Dr. George Lolay: So, this is a really good question. In order to answer the first part of it, it's important in the sense that finding genes that can cause or increase the risk of childhood or adult-onset disease, looking at also at genes that can influence or alter how patients respond to medication and tailor the therapy based on the individual himself.
And now to answer the second part of the question, what we need our patients to do would be over time, working with their physicians, is to enhance their literacy when it comes to cardiovascular genetics. We can do that by having them ask their siblings, parents about early-onset heart attacks, high cholesterol that runs in the family, the presence of sudden cardiac death in the family itself or just having unknown cause of death in otherwise relatively healthy individuals. Best case scenario to do that or inquire about the family history is in a minimum of three generations in order to have a better understanding of the disease or the genetic predisposition itself.
Scott Webb: And generally speaking, are some diseases just more hereditary in nature than others?
Dr. George Lolay: They are. And that happens in multiple diseases and multiple organs too. So if we want to talk about the heart, we can put the genetic heart disease under four broad categories. Number one would include channelopathies or in simple words, basically have abnormal channels or gatekeepers within the heart cells themselves. And that would lead to what I refer to as malignant or bad rhythms with subsequent sort of cardiac deaths. So the first one is channelopathies or abnormal heart channels.
The other one, the medical term for it would be cardiomyopathies or in simple terms, heart failure weak heart. So some families tend to have early onset of heart failure within their families. The third category is aortopathies or dilated aorta, and those patients tend to have a progressively enlarging aorta over time. And at some point, it would just suddenly rupture and also cause sudden cardiac death. And I think the fourth one, people tend to be more familiar with it, which is familial hypercholesterolemia, which in other words is family history, strong family history of high cholesterol. And so in those families, in the simplest term, you would have high cholesterol with early onset. So when you're 24, 30 years old, you might have just significantly high cholesterol, which obviously leads to early-onset heart attacks.

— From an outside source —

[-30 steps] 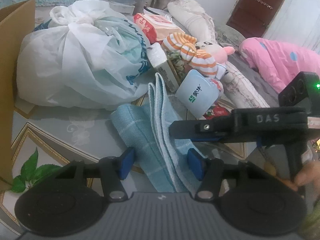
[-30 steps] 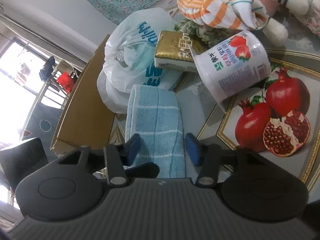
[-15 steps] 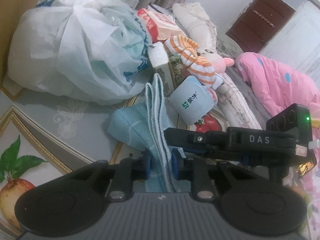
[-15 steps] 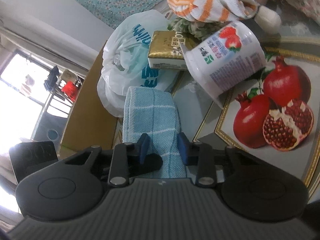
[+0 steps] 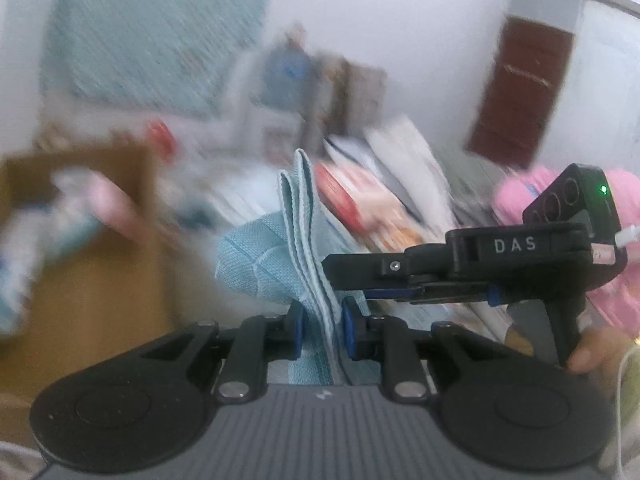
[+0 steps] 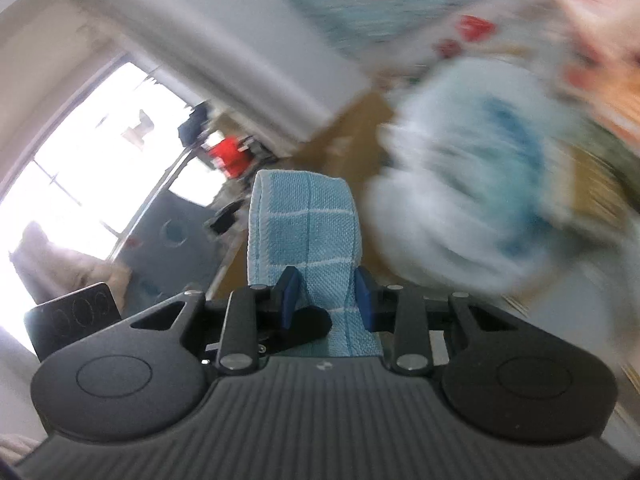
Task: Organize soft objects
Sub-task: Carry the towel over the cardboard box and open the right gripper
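Note:
A folded light blue checked towel (image 5: 264,256) hangs in the air between both grippers, clear of the table. My left gripper (image 5: 322,320) is shut on its stacked edges, blue pads pressing from both sides. From the right, my right gripper (image 5: 340,280) reaches in sideways onto the same towel, with a person's hand (image 5: 592,352) on its handle. In the right wrist view the towel (image 6: 304,216) stands up between the pads of my right gripper (image 6: 326,296), which is shut on it. One black finger of the left gripper (image 6: 308,322) shows just below.
Everything behind is smeared by motion. A brown cardboard box (image 5: 100,264) lies at the left, and a white plastic bag (image 6: 460,200) sits right of the towel. A pink blanket (image 5: 624,200), a dark door (image 5: 520,92) and a bright window (image 6: 80,160) lie further off.
Both grippers closed on the towel while it lay on the table, then rose with it. The views have tilted upward, and the table with its clutter has dropped out of sight.

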The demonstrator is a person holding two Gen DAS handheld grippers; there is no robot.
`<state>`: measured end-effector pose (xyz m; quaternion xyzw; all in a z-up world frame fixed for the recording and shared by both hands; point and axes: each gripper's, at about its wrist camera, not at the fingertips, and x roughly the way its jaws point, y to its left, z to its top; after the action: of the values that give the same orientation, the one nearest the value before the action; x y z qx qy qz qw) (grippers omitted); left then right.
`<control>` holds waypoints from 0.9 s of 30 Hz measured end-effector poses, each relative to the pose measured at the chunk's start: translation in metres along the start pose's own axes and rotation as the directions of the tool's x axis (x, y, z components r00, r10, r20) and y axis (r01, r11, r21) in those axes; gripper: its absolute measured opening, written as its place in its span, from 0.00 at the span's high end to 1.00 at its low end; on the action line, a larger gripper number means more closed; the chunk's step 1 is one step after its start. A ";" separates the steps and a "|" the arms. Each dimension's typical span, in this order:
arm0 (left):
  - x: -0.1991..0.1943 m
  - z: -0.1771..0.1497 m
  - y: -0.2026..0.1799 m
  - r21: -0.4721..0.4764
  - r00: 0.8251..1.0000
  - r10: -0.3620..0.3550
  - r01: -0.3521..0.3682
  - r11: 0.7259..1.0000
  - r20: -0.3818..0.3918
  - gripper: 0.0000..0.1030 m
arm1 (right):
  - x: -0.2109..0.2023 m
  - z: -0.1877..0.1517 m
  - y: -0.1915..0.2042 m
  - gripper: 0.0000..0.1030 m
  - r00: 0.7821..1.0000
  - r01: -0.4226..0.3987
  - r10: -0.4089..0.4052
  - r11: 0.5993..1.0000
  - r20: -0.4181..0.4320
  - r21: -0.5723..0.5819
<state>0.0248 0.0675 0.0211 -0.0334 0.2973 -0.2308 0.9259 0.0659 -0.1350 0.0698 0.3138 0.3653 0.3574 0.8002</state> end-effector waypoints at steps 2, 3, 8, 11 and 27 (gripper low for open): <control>-0.014 0.017 0.023 -0.014 0.998 0.052 -0.051 0.999 0.028 0.80 | 0.029 0.021 0.028 0.69 0.999 -0.040 0.038 0.997 -0.028 -0.067; -0.017 0.023 0.034 -0.023 0.997 0.074 -0.073 0.997 0.032 0.80 | 0.046 0.032 0.041 0.69 0.998 -0.049 0.045 0.994 -0.045 -0.098; -0.009 0.053 0.105 -0.090 0.977 0.211 -0.214 0.973 -0.034 0.80 | 0.147 0.079 0.080 0.69 0.984 -0.046 0.018 0.986 -0.177 -0.159; 0.010 0.062 0.142 -0.110 0.957 0.268 -0.279 0.954 -0.108 0.80 | 0.210 0.097 0.091 0.69 0.965 0.008 -0.056 0.983 -0.257 -0.183; 0.099 0.048 0.234 -0.093 0.822 0.359 -0.440 0.893 -0.441 0.81 | 0.361 0.092 0.066 0.58 0.854 0.226 -0.281 0.958 -0.437 -0.175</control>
<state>0.2180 0.2283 -0.0393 -0.0089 0.5069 -0.0030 0.8620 0.2900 0.1687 0.0396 0.1222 0.5598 0.3333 0.7487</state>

So to summarize cardiac genetic diseases, you have four categories either channelopathies cardiomyopathies, aortopathies or familial hypercholesterolemia.
Scott Webb: And as you say about the high cholesterol, we know that, especially with early-onset, if you will, that it's more important than ever for people to not only know their history, but to have that checked if they think that there's any chance that it runs in their family that there's a hereditary connection. And speaking of those connections, how did genetic testing for certain kinds of cancer, like breast cancer, inform the testing that's now being done for hereditary heart diseases?

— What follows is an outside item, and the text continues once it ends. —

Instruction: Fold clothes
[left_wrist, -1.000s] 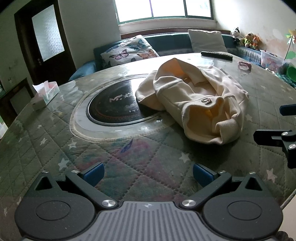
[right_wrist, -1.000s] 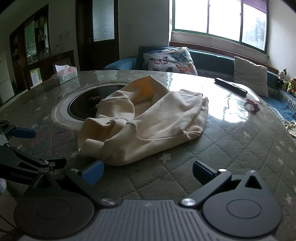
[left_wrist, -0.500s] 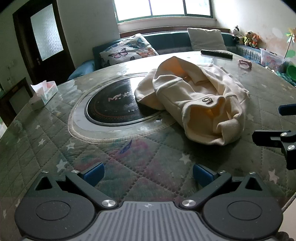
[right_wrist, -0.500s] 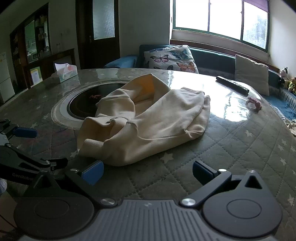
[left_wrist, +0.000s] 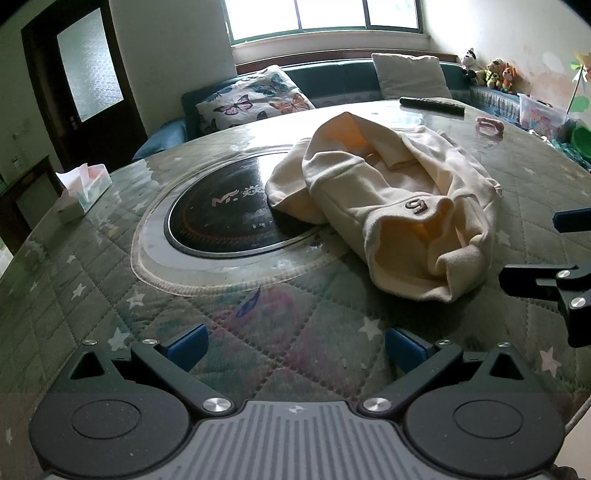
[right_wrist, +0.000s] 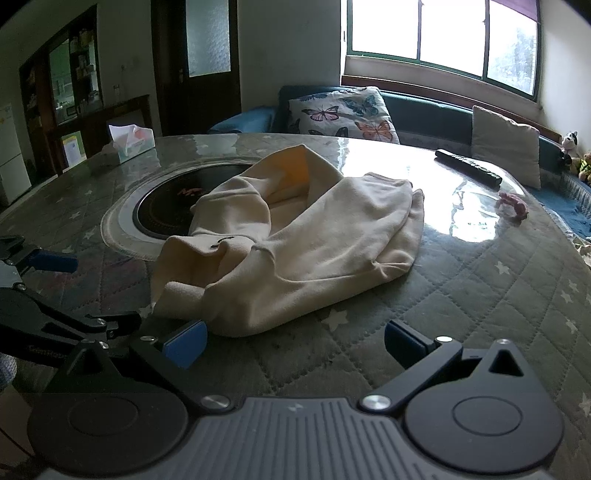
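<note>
A cream garment (left_wrist: 388, 206) lies crumpled mid-table (left_wrist: 110, 295), partly over the black hotplate (left_wrist: 221, 214). Left gripper (left_wrist: 295, 341) and right gripper (right_wrist: 293, 341) hover nearby, jaws spread, probably ready to grab its near edge.

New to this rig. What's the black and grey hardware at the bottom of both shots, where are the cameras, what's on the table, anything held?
No robot arm here: a person holds one two-finger gripper in each hand. Each gripper carries a fisheye camera looking forward along its jaws, so its own body fills the picture's bottom.

One view is from the left gripper, the other from the right gripper. Both have their blue-padded jaws wide apart and hold nothing. Each also shows at the edge of the other's view.

On the round quilted table lies a crumpled cream garment, partly over the dark round insert in the middle. Also there: a tissue box, a black remote and a small pink item.
</note>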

Dr. George Lolay: So in breast cancer, for example, there is more awareness among our population about breast cancer in general. So with breast cancer, there are certain genes that determine and can help tailor and direct the medical therapy or chemotherapy regimen for our patients. So some of them might respond to a certain chemotherapy based on the genetic sequence compared to other patients.
So we take the idea where we try to individualize medical therapy and we try to apply it to heart disease. The simple example again would-be high cholesterol. So say, we identify patients who have family history of high cholesterol, familial hypercholesterolemia, our goal would be at that point, once we identify those individuals, is to treat them aggressively and as soon as possible in order to reduce their future events or risk of major events, including heart attacks, risk for strokes and heart failure.
Another example would be patients who have abnormal channelopathies or sudden cardiac death from heart etiologies other than heart attacks. For example, if you have what we call hypertrophic cardiomyopathy, those patients would benefit from a defibrillator, which is a small device that would go underneath their chest. And in the case they develop an abnormal rhythm, it would shock them out of the abnormal rhythm. So in summary, the genetic component of heart disease, in general, helps us tailor the intervention or the medical therapy to the individual himself.
Scott Webb: Yeah. And it sounds like there are some genes that can help predict who's at higher risk for heart disease and sudden heart attacks, right?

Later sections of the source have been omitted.